Na tytułowe pytanie odpowiemy od razu. Po pierwsze – wykonywanie backhandu oburącz w padlu nie jest zabronione. Po drugie – technika ta ma kilka zalet, ale też wad. W niektórych sytuacjach przynosi korzyści, a w niektórych utrudnia grę. Aby wiedzieć kiedy możemy zagrać dwoma rękoma, przeanalizujmy to uderzenie:

Wady
  • Rękojeść rakiety do padla jest krótsza od tenisowej i może być niewygodna do trzymania oburącz
  • Trzymając rakietę obiema rękoma mamy dużo mniejszy zasięg niż jedną ręką (musimy być bliżej piłki)
  • Utrudnia nadanie piłce rotacji wstecznej
  • Większy skręt tułowia i obciążenie mięśni pleców
Zalety
  • Ułatwia grę po przekątnej (w prawo dla osoby praworęcznej)
  • Pozwala uderzyć piłki wyższe i lecące z większą siłą niż w grze jedną ręką
  • Kontakt z piłką jest cofnięty do tył w porównaniu z uderzeniem jednorącz – Pozwala uderzyć „spóźnione” piłki
  • Może zapobiec kontuzji nazywanej popularnie łokciem tenisisty
Kiedy może nam pomóc
  • Odbiór serwisu
  • Po odbiciu od ściany bocznej
  • Piłki w głębi kortu, gdy chcemy im nadać większy impet
  • Piłki przelatujące blisko ciała, przy których uderzenie jednorącz byłoby spóźnione
Kiedy go unikać
  • Wolej
  • Po odbiciu piłki od ściany tylnej
  • Po odbiciu od 2 ścian (tylnej, a później bocznej lub na odwrót)
  • Gdy piłka nie jest dość blisko ciała

Co ciekawe, opinia profesjonalnych trenerów padla o backhandzie dwuręcznym była kiedyś z grubsza negatywna.
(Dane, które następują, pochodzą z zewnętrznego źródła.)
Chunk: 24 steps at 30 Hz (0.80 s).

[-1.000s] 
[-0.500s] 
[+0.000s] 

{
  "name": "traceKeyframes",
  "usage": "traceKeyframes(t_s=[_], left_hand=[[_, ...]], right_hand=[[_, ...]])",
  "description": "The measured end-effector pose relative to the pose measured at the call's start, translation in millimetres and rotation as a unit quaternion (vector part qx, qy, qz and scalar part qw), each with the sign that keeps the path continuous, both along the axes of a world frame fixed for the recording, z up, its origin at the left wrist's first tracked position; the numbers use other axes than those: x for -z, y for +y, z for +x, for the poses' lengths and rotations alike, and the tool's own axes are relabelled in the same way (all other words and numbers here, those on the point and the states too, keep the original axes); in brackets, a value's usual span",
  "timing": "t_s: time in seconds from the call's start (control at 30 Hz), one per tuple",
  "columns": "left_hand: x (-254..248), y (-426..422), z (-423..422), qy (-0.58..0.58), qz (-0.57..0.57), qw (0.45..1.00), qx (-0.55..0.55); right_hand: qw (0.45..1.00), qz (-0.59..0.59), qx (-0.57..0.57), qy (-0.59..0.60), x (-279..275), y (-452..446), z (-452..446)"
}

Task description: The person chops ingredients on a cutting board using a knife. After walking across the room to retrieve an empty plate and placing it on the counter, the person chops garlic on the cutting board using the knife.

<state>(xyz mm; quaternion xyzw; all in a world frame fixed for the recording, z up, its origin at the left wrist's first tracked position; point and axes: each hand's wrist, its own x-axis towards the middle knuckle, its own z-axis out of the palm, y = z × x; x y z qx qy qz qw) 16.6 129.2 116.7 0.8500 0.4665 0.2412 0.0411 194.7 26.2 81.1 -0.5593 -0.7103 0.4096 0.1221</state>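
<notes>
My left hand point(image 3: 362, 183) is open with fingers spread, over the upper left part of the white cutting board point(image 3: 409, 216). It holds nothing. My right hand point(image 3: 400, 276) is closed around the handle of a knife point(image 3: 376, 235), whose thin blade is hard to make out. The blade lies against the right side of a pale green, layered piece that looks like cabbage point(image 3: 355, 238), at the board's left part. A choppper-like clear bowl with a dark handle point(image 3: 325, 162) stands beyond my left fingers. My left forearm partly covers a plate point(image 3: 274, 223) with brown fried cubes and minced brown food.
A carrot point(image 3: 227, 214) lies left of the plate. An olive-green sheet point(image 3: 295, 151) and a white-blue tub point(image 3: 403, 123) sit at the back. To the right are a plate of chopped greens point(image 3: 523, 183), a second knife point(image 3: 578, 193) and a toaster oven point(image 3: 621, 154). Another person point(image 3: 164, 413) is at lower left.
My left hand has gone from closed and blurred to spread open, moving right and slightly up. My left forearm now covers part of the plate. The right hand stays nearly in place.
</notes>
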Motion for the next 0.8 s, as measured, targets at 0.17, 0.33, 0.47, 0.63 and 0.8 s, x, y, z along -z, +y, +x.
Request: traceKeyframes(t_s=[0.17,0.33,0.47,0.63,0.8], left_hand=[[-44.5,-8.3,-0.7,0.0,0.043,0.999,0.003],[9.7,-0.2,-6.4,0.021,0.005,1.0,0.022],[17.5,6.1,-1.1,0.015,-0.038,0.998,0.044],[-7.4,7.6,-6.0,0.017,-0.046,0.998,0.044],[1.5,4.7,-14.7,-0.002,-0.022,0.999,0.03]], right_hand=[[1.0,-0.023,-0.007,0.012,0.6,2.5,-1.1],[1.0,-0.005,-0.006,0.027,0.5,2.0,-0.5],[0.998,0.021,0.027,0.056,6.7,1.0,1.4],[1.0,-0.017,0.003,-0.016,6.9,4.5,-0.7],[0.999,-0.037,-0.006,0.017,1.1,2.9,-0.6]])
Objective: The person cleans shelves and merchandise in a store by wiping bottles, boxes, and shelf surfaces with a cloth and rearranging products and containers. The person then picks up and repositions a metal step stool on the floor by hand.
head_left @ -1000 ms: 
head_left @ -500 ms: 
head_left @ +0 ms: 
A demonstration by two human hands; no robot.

Padel jednak w ostatnich 20 latach sporo się zmienił. Obecnie backhand dwuręczny to pełnoprawne narzędzie i wykorzystuje go coraz więcej profesjonalnych zawodniczek. Wśród mężczyzn choć rzadszy, to zaobserwować możemy go choćby u tak topowych graczy jak Pablo Lima, czy Momo González.